My worry with a plate like that would be some tosser damaging the car after seeing the plate :evil:


----------



## masg (May 25, 2006)

YELLOW_TT said:


> masg said:
> 
> 
> > and on my cousins 300c with 22s he got T17UG X which reads THUG X
> ...


lol yup we had to always keep our eye on the car when it was left alone or there would be atleast 6 people around gaurding it because he lives in east london


----------



## redTT (Nov 16, 2006)

There used to be an old merc round here in the 80's with the plate PEN 12S. And today, there's a RR with the plate 6OD.


----------



## r1 (Oct 31, 2002)

masg said:


> well i saw a Bently GT with plate saying P1SSS...that took the piss lol and on my cousins 300c with 22s he got T17UG X which reads THUG X


How does T17 UGX read THUG X? Looks nothing like it. Get your eyes (& taste) tested.


----------



## jampott (Sep 6, 2003)

I saw a very cool plate the other day. V1PER.

On... erm... a Red Dodge Viper. 8)


----------



## garyc (May 7, 2002)

'Personal' plates not my bag, but B16 EGO on a 911 Turbo, made me smile.


----------



## d246 (Jul 12, 2006)

Pub landlord had 50 BER on his Jag which was mildly amusing.


----------



## Wallsendmag (Feb 12, 2004)

We have our initials with 03 or 04 in the middle on our 1 1/2 cars


----------



## masg (May 25, 2006)

r1 said:


> masg said:
> 
> 
> > well i saw a Bently GT with plate saying P1SSS...that took the piss lol and on my cousins 300c with 22s he got T17UG X which reads THUG X
> ...


huh whats that all about mate? the 17 ment to be a H...can't exactly get a H there can i?funny that tho, your only person who said that,maybe i dont need my eyes tested,everyone has thier own opinion 8)


----------



## r1 (Oct 31, 2002)

masg said:


> r1 said:
> 
> 
> > masg said:
> ...


W17atever. I 17ate it, looks tos17 IM17O


----------



## jam (May 8, 2002)

I was drooling over 911 MAD on a black 997 Turbo in Harrogate a while back  Seriously cool


----------



## Captain Moonlight (Jan 19, 2007)

W17atever. I 17ate it, looks tos17 IM17O[/quote]

:lol: I like it


----------



## NaughTTy (Jul 9, 2003)

jam said:


> I was drooling over 911 MAD on a black 997 Turbo in Harrogate a while back  Seriously cool


There used to be an old 911 round here with RAW 911 8) My old MD (John Greasley for those who know the name) had several Porsches and raced GT1s - was gutted that could never persuade the owner to part with it!


----------



## Leg (Jan 11, 2006)

Cant find my perfect private plate anywhere.

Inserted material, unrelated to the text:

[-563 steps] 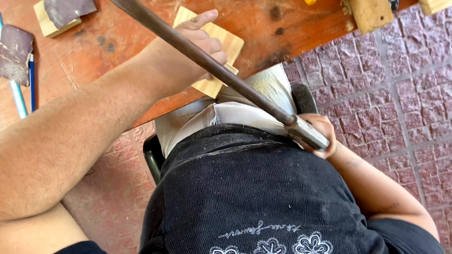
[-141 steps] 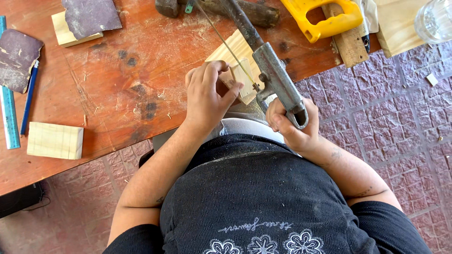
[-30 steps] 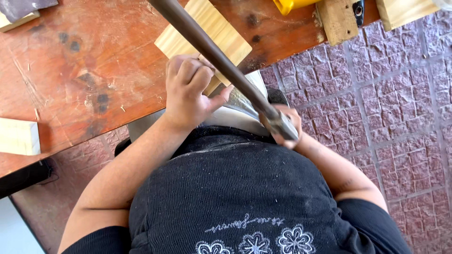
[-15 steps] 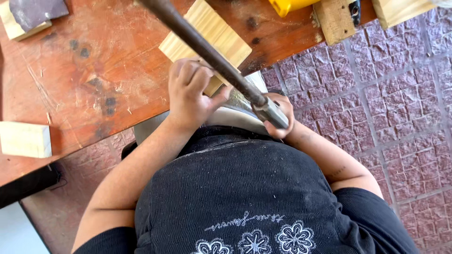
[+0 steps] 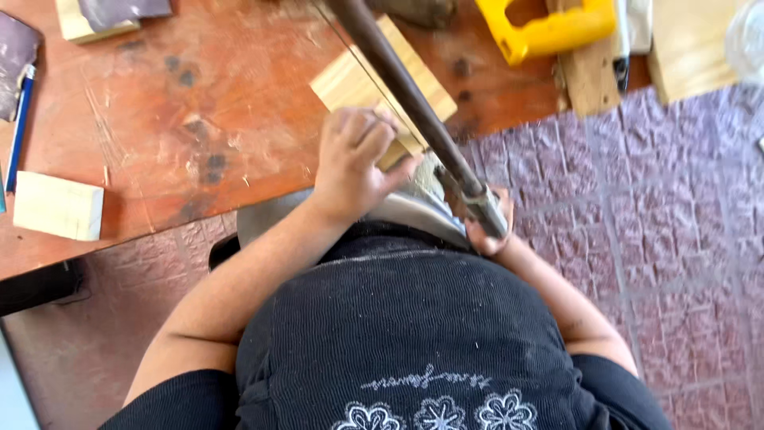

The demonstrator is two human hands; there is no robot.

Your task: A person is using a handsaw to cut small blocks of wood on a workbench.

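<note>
My left hand [image 5: 352, 162] presses down on a pale wooden board [image 5: 374, 84] that juts over the edge of the reddish worktable [image 5: 199, 119]. My right hand [image 5: 489, 227] grips the handle end of a metal frame saw [image 5: 406, 95], whose dark bar runs up and left over the board. The thin blade lies along the board beside my left fingers. Most of my right hand is hidden behind the saw handle.
A small pale wood block [image 5: 57, 205] lies at the table's left edge. A blue pen [image 5: 19, 127] and sandpaper-topped blocks [image 5: 111, 16] sit at the far left. A yellow hand tool [image 5: 549, 28] and wood offcuts [image 5: 684, 48] rest at the top right above the purple tiled floor [image 5: 660, 207].
The view has shifted, showing more of the table. The saw has slid forward and up, and my right hand has moved with it. My left hand stays on the board.
</note>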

If anyone sees W4NKA for sale please PM me.


----------



## Wallsendmag (Feb 12, 2004)

Leg said:


> Cant find my perfect private plate anywhere. If anyone sees W4NKA for sale please PM me.

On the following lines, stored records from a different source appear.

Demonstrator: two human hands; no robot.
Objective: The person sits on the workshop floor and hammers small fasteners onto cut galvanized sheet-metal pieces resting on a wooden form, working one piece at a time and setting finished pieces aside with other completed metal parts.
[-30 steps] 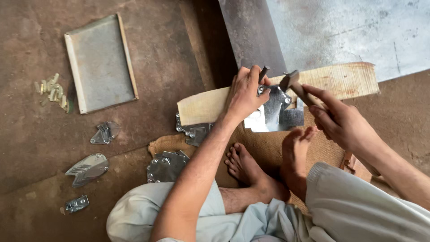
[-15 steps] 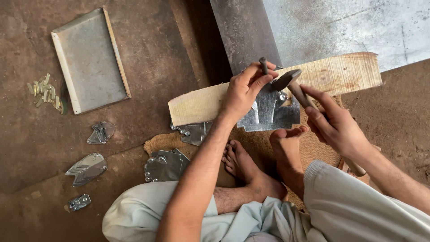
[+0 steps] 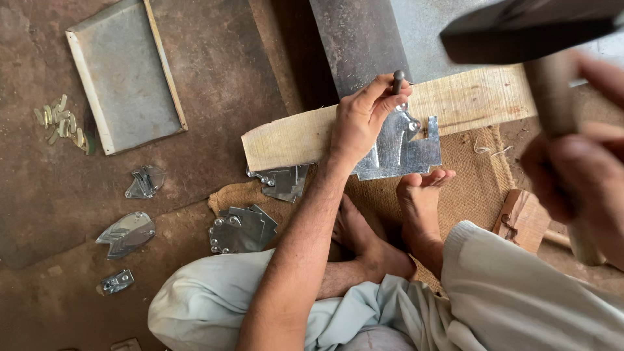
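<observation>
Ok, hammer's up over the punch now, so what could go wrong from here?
1. The left hand pinches the short punch just below its top, so a slightly off blow from the hammer in the right hand could land on the fingers.
2. The toes press on the metal sheet close to the punch, so a glancing blow or a jumping sheet could cut them.
</observation>
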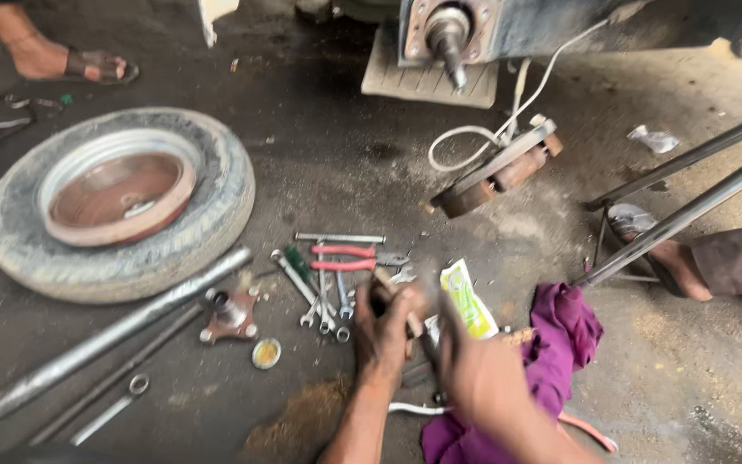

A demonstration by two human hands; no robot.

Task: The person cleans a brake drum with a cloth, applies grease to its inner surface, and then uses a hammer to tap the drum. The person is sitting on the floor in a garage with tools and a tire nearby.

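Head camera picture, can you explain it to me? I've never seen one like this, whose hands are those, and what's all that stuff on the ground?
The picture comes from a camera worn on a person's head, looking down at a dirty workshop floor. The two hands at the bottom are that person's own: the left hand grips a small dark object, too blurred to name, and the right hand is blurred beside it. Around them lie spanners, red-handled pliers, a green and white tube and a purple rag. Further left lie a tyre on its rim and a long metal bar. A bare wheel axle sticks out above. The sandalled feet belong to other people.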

I'm sure Roy Keane will be the one to cantact come January :wink:


----------



## johnnyboy (Feb 6, 2005)

garyc said:


> 'Personal' plates not my bag, but B16 EGO on a 911 Turbo, made me smile.

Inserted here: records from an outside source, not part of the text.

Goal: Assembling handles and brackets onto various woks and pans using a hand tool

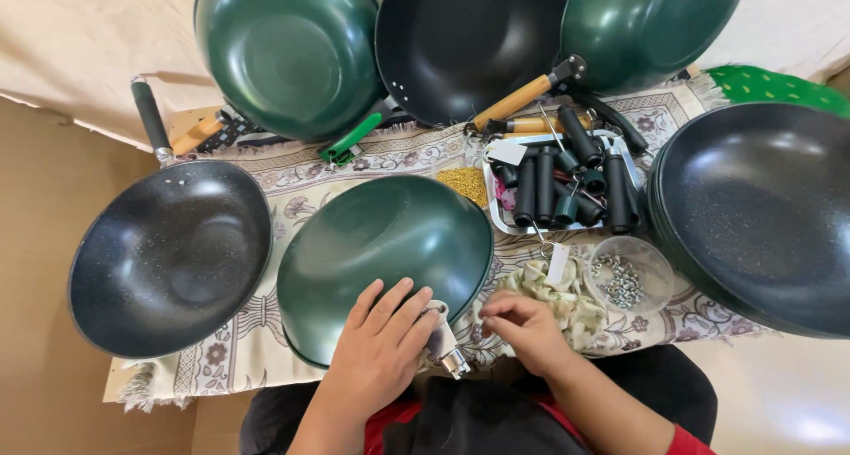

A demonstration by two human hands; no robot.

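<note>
The left hand point(381, 349) is pressing flat, fingers spread, on the upturned green wok point(385, 260) lying on the patterned cloth point(292, 176), bracing its handle bracket point(447, 347), while the right hand point(524, 329), grip pinched together beside it, is apparently fitting small hardware, so steady alignment seems needed next.

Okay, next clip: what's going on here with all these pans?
A person sits at a patterned cloth ringed by woks. The left hand rests on the rim of an upturned green wok, by a metal bracket. The right hand pinches something too small to identify. A tray of black handles sits beyond.
</note>
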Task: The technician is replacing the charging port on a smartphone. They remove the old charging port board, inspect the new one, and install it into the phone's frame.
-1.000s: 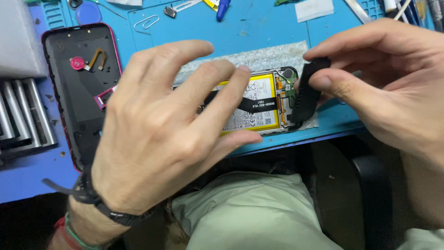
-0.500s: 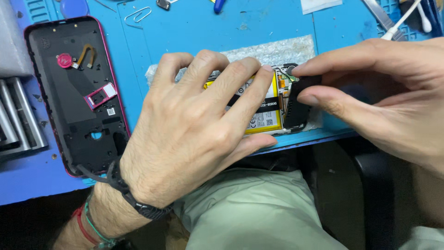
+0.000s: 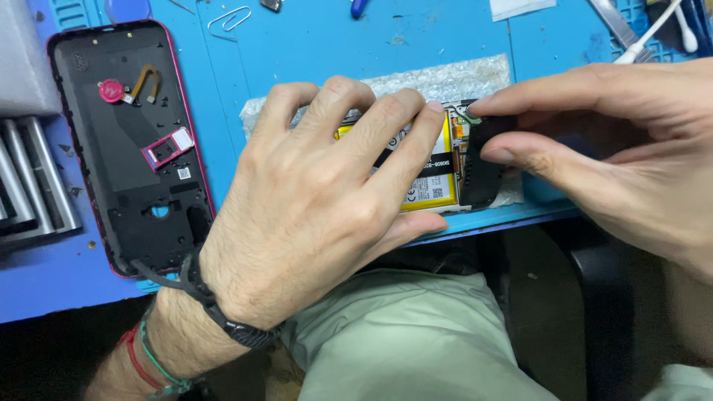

Do you think the car was a substitute for not having a B16 COK?


----------



## amiTT (Jul 24, 2007)

all this talk about plates...

what i want to know is, the owner of 2 Bentley GTCs in Bushey (Hertfordshire) who has the number plates "not 1" and "but 2", parked next to each other...

He used to have the plates on lamborghini's before i believe. Next time i drive past and both cars are there, will have to take a shot to post here, unless of course the owner is a member of this forum


----------



## youngg (Jun 15, 2006)

I saw an R8 couple of days back with V1P DJ,

Thought that was pretty cool,

Theres also a Lambo round here with the numberplate 6UY.
And strangly enough a black MK5 golf with the plate COR5A?!?


----------



## jacksprat (Apr 16, 2007)

My neightbour has 911 LUV which looks quote good.

I have J6CK U which i thought was a steal at Â£250 

But people always have a grump over private plates, i like it thats what matters


----------